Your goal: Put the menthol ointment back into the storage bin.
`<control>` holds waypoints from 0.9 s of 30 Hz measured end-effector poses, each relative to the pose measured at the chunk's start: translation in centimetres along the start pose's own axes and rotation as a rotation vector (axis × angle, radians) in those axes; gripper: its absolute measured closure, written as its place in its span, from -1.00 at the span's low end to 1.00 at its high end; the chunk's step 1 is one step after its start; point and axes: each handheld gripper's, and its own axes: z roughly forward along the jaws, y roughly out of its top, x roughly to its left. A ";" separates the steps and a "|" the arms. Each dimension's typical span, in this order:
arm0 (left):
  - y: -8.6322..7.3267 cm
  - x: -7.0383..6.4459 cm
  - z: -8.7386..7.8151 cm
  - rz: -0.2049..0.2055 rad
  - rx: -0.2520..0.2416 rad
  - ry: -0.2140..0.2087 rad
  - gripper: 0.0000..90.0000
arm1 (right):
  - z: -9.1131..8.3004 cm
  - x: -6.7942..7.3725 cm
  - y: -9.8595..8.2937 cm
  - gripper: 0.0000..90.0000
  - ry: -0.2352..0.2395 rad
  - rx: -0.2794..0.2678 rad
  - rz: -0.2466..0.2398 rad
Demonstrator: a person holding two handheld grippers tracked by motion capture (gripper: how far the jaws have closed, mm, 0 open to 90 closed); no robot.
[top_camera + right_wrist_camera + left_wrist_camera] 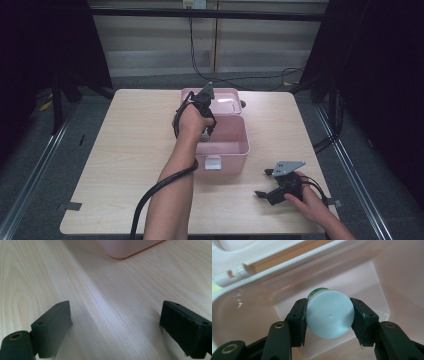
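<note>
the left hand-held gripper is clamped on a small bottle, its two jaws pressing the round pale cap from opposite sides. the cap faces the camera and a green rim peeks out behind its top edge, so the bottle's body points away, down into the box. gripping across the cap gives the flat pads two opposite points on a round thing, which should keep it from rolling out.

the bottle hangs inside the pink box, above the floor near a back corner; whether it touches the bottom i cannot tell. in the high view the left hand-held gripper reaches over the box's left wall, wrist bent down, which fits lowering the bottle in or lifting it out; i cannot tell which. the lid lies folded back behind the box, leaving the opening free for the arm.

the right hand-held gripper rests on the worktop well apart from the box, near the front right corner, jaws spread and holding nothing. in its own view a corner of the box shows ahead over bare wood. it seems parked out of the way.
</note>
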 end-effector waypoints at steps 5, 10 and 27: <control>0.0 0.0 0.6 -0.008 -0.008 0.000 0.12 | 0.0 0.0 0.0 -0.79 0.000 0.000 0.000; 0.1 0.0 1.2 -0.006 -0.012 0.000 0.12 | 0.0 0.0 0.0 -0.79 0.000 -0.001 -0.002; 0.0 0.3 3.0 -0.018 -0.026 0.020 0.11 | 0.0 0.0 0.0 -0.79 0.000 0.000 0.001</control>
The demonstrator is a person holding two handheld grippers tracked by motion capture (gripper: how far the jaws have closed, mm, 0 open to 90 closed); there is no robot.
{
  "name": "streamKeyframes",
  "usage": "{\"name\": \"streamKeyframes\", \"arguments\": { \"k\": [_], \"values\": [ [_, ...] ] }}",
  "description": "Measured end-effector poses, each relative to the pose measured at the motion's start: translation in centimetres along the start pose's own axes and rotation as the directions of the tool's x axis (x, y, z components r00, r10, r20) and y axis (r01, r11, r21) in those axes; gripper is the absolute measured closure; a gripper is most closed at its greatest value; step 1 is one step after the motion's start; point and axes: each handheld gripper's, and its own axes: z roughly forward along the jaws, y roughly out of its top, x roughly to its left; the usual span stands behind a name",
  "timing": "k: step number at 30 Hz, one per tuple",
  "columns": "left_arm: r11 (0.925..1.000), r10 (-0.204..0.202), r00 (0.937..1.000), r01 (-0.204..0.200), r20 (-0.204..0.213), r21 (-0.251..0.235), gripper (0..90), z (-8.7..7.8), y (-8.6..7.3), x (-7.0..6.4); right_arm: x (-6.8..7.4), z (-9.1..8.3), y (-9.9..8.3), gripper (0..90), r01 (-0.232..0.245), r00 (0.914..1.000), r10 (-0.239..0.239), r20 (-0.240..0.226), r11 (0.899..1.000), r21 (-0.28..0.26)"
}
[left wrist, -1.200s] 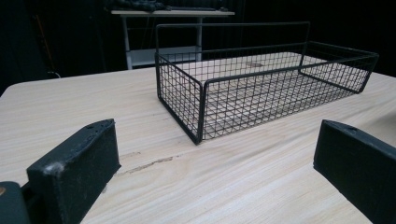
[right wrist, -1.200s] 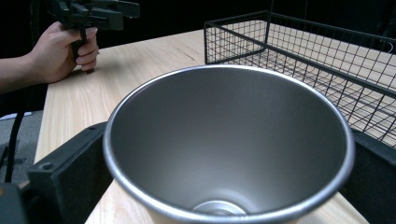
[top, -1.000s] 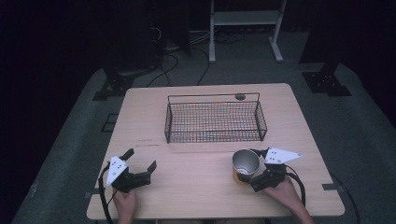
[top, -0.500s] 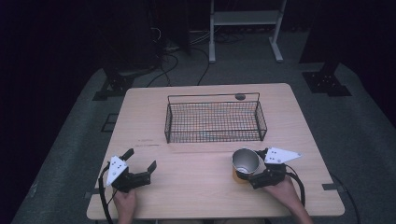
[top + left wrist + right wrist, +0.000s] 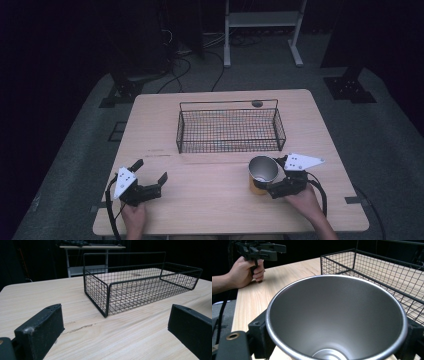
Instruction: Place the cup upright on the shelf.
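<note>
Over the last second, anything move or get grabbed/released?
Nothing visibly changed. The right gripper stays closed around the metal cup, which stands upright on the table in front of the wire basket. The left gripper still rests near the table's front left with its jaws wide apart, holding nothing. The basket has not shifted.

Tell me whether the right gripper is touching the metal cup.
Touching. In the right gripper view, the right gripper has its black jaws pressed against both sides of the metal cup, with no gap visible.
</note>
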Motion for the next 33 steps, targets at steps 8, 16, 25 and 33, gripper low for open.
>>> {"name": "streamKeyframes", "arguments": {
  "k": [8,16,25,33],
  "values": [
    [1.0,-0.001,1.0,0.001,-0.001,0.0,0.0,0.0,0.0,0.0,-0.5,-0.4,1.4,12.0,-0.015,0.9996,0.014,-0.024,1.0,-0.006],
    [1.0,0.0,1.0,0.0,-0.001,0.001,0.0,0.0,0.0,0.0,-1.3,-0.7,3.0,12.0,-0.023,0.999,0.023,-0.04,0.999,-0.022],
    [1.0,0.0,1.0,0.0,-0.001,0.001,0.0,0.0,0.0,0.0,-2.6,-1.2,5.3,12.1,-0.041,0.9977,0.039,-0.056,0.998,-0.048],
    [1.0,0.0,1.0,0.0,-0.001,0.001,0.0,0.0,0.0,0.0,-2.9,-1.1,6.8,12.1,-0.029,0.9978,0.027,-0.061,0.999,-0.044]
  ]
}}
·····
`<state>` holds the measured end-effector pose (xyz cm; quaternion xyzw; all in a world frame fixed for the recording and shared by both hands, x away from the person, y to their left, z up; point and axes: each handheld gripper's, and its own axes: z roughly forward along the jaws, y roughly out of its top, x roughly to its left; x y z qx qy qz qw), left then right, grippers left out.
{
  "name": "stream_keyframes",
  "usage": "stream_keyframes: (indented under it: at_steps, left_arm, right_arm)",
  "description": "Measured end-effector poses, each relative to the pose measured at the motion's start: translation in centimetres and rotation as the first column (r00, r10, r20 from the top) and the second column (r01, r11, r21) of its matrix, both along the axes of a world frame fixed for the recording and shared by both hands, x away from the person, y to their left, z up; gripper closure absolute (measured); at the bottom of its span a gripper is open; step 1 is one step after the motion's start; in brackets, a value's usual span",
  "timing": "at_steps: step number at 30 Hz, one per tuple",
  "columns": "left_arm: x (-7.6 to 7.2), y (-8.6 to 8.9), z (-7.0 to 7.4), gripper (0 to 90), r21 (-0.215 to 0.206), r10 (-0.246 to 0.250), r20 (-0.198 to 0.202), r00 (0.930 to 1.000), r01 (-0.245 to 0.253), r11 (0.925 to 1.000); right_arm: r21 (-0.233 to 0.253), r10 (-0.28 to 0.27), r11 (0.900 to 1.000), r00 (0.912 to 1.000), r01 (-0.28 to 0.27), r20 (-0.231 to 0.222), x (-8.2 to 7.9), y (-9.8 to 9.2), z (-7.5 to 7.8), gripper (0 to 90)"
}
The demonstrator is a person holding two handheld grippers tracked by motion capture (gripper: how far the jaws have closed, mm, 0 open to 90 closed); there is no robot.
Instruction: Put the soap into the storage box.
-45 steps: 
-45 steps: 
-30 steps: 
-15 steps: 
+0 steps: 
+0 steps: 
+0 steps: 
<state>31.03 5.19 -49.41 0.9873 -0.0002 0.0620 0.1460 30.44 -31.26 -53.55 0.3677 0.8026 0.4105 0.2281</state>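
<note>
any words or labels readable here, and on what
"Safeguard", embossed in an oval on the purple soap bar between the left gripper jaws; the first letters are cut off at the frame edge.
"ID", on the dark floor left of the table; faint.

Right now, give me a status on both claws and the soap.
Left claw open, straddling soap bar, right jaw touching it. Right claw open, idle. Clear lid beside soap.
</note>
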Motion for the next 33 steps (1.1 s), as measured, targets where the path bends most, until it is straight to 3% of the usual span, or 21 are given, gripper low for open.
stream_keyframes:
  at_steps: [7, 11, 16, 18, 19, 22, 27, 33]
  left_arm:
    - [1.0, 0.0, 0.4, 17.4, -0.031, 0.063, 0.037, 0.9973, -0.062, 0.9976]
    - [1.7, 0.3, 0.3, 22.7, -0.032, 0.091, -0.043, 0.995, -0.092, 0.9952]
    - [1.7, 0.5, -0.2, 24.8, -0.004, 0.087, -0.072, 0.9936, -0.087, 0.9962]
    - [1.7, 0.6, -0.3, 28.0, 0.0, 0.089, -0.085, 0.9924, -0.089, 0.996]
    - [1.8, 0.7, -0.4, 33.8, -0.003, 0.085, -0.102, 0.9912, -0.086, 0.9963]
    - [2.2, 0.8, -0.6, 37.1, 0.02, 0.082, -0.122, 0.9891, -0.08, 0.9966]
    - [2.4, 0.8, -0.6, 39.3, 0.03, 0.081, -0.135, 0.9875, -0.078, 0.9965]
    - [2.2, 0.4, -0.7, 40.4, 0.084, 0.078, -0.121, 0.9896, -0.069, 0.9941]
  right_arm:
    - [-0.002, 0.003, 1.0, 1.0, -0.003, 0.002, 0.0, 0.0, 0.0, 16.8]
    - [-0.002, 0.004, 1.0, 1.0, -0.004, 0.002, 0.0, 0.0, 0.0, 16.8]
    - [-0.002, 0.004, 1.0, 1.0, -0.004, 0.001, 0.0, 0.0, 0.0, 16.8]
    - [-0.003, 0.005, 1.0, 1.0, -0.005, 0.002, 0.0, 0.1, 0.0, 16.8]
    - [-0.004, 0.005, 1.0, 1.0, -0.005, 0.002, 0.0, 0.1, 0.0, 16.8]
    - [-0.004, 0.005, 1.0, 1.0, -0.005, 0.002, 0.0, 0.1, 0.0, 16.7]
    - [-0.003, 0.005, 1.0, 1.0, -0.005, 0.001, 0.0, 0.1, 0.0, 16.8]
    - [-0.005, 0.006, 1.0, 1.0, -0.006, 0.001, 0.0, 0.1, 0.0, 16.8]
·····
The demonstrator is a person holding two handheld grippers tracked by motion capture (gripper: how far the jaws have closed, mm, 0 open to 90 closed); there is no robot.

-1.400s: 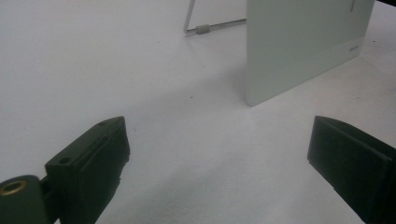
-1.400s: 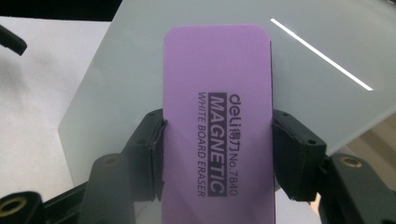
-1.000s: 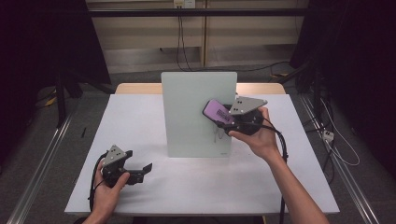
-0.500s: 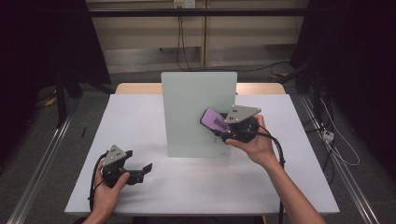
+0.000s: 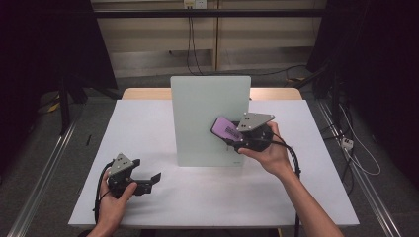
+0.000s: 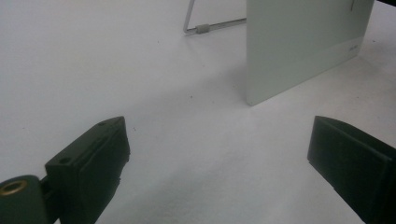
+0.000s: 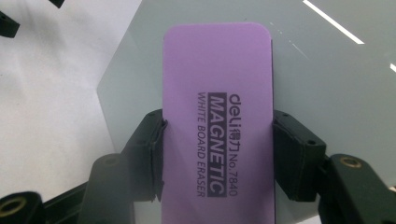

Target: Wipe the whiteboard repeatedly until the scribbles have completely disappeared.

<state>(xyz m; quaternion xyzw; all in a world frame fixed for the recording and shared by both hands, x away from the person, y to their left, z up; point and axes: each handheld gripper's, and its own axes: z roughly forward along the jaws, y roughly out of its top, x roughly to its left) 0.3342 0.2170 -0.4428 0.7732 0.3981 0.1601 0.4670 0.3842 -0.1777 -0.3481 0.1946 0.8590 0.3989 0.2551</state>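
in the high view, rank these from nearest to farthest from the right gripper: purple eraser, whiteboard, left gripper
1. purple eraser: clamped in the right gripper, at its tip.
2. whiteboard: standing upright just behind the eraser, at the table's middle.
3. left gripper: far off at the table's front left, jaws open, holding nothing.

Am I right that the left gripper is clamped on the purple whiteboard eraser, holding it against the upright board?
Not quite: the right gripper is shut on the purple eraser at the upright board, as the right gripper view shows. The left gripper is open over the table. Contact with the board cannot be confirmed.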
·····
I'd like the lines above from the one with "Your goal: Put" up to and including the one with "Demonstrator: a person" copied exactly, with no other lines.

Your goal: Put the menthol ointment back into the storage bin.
`<control>` holds waypoints from 0.9 s of 30 Hz measured end-effector poses, each relative to the pose measured at the chunk's start: translation in centimetres along the start pose's own axes and rotation as a rotation vector (axis × angle, radians) in those axes; gripper: its absolute measured closure, written as its place in its span, from -1.00 at the span's low end to 1.00 at its high end; the chunk's step 1 is one step after its start; point and axes: each handheld gripper's, and its own axes: z roughly forward along the jaws, y roughly out of its top, x roughly to its left. A ";" separates the steps and a "|" the arms. Each dimension's typical span, in this order:
arm0 (left):
  - y: -8.6322..7.3267 cm
  - x: -7.0383..6.4459 cm
  - z: -8.7386..7.8151 cm
  - rz: -0.2049..0.2055 rad
  - rx: -0.2520..0.2416 rad
  - ry: -0.2140..0.2087 rad
  - gripper: 0.0000..90.0000
arm1 (right):
  - z: -9.1131..8.3004 cm
  - x: -6.7942..7.3725 cm
  - y: -9.8595..8.2937 cm
  - gripper: 0.0000..90.0000
  - ry: -0.2352..0.2395 rad
  - rx: -0.2794..0.2678 rad
  - rz: -0.2466..0.2398 rad
Demonstrator: a person holding two handheld grippers tracked by motion capture (gripper: how far the jaws have closed, mm, 0 open to 90 closed); no robot.

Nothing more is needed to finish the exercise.